Bunds: +43 ticks, 130.37
- Initially posted gains of around 30 ticks, in sharp contrast to USTs and feeds into the argument that the US benchmark’s haven status has been tarnished somewhat, as discussed above.
- Thereafter, a bout of significant pressure was seen around 07:00BST. The move began just before the hour and coincided with a sharp pick up in the performance of APAC equities and accompanying moves, to a lesser degree, in European & US futures. Specifically, over the course of ~10 minutes Bunds fell from 130.30 to the 129.13 trough.
- At the same time, the 10yr yield spiked from just above 2.61% to a 2.675% peak, just below Tuesday’s 2.68% best. For the ECB, this leaves around 80bps of easing implied by end-2025.
- After the above move, Bunds have been gradually making their way back to the overnight 130.43 peak, getting back into the green and as high as 130.34 despite the relative recovery in the risk tone. A move that was exacerbated by a Reuters source piece that the ECB is looking to revise its first-year tariff growth hit from the initially thought 50bps, one source believes it could be >100bps; as such, we may see a dovish revision to ECB pricing.
- In USTs, we discussed the marked steepening of the US curve led by the long-end. In Europe, the curve is steeper however, the short-end is leading as ECB easing bets increase. Amidst this, spreads between the core and periphery are at YTD wides of 135bps in BTP-Bund; not yet at TPI levels but increasingly something to watch.
- ECB’s Knot has been on the wires extensively this morning but not changing the narrative, Cipollone scheduled though not due to provide a text. Instead, focus remains on events stateside with particular apprehension into the 10yr tap as a further litmus test for market function.
Gilts: -64 ticks, 91.47
- Gapped lower by around 40 ticks before extending to post downside of 104 ticks, notching a 91.08 WTD base.
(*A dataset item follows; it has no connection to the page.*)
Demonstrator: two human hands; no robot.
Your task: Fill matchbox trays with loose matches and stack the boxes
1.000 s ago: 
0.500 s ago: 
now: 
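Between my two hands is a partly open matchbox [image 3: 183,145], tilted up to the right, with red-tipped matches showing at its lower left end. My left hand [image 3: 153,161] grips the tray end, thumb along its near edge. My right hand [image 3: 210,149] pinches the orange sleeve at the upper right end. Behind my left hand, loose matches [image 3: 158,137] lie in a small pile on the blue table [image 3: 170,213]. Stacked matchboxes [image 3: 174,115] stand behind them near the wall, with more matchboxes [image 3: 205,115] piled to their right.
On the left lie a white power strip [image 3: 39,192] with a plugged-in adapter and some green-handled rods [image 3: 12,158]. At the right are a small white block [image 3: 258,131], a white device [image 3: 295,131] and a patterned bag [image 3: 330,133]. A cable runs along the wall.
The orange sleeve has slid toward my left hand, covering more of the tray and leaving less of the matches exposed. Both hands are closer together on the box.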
- Newsflow for the UK has been very light as we await an update from the PM/Cabinet, with Chancellor Reeves set to hold crisis talks with business leaders and Starmer scheduled to speak with the press at around 11:00BST.
- On that, the Culture Minister said the UK will not be making alterations to the Online Safety Act as part of any UK-US talks, something the US has been pushing for. As a reminder, we are still awaiting details on the UK-US Economic Deal which was reported as essentially done just prior to “Liberation Day”.
- 10 yr yield as high as 4.69% this morning, well off the YTD 4.925% peak but elevated nonetheless. Despite the upside in the 10yr yield, as the UK curve steepens (as discussed in Bunds and USTs) the implied magnitude of BoE easing this year has ramped up to 85bps by end-2025. At extremes before the Gilt open, the odds of a 50bps cut in May stood at around 30% (currently 12%).
- Most recently, the DMO tapped GBP 4.5bln of its 2030 Gilt, results featured an elevated tail but the cover was still near-enough 3x even given a slightly lower accompanying yield, in totality the tap was relatively robust and sparke upside of around 10/15 ticks bringing the benchmark back towards its 91.74 peak, however it remains well into the red.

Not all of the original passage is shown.